No, I didn't watch the entirety of the Third Doctor's Tenure (and read the accompanying book) in the one month since I finished About Time 2. Apparently when the writers first started putting out the About Time series, they had no idea if the books would be successful or if they would be a big flop. So instead of starting with the guidebooks at the beginning, focussing on the less well-known first two Doctors of the black-and-white era, they began the guidebook series with the color era, pushed forward, and then jumped back to the beginning. As a result, Vol. 2 hadn't yet been released until I was already watching the Third Doctor, leading to me reading About Time Vols 2 & 3 simultaneously.

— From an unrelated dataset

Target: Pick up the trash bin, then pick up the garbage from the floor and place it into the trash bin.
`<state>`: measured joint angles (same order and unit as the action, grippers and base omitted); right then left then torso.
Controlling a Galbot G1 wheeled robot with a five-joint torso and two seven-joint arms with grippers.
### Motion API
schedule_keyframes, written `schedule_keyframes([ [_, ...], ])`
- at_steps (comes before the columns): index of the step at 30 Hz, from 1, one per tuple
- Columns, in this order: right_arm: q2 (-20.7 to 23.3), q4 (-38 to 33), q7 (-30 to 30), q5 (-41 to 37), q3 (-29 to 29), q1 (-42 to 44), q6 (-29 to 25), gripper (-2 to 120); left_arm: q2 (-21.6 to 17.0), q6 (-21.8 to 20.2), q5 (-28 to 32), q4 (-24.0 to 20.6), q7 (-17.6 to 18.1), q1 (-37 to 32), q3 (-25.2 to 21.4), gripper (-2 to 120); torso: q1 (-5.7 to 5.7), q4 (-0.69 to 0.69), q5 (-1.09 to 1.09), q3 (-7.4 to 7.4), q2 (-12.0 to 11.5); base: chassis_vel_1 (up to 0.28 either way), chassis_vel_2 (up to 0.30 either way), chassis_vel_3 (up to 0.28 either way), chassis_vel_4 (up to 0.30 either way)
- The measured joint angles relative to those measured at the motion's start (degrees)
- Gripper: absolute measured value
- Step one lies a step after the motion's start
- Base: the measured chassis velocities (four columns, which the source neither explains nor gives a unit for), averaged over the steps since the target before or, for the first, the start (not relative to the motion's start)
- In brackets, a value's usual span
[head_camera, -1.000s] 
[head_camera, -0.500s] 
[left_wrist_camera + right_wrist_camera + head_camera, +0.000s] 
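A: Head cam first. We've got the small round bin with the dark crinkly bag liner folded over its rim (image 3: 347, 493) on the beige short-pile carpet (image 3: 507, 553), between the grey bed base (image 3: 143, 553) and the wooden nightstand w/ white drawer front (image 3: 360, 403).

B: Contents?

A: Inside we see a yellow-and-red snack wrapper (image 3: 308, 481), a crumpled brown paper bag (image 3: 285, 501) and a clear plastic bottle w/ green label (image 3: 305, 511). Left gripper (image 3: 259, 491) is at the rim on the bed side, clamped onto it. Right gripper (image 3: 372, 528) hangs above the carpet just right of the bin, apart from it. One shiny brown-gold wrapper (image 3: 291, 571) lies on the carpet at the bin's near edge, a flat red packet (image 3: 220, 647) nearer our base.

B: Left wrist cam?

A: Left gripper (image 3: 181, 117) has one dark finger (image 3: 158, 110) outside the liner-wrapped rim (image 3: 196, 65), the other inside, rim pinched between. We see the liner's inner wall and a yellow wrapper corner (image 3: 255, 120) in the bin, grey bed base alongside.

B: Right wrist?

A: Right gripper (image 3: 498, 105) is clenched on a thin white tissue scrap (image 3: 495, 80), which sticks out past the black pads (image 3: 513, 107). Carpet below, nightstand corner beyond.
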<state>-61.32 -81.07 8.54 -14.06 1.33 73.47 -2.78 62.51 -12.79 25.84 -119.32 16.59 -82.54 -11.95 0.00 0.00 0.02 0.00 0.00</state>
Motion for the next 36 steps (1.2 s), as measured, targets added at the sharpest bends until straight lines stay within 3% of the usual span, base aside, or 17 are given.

I really enjoyed the volumes on Hartnell and Troughton, but I really wish I had purchased the first edition of the Pertwee volume rather than the (ridiculously bloated) second edition. As another reviewer here put it, Tat Wood has provided the world with an excellent example of why the phrase "less is more" was invented. The extra essays in the Hartnell and Troughton volumes were entertaining and/or informative. Most of the extra essays and copious end notes in this volume are unnecessary and they often seem self-indulgent, condescending, and irritating, especially when Wood decides to edumacate us ignorant Yanks and Aussies about British culture.
I haven't read the first edition of this text,but the second edition is probably the most jam-packed and lovingly detailed volume in this jam-packed and lovingly detailed series. I get the distinct impression that Jon Pertwee is "Tat Wood's Doctor", so to speak, and a real love for the series and for British popular culture of the 1970s in general shines through.
This book also reminded me how many Pertwee stories I've yet to see. I'm looking forward to going back and consulting this book again when I've seen them.
I love this series! I wish someone would write a guide this thorough, brainy, and irreverent about Star Trek. I read it as a get to see a new story, and find myself laughing out loud at some of the observations. Awesome.
This is the expanded edition of volume 3...out of a set of 6 utterly fabulous analysis & opinion works on "Doctor Who". It's always fascinating, occasionally infuriating, and usually thought-provoking...all around, an excellent read AND an excellent media critique.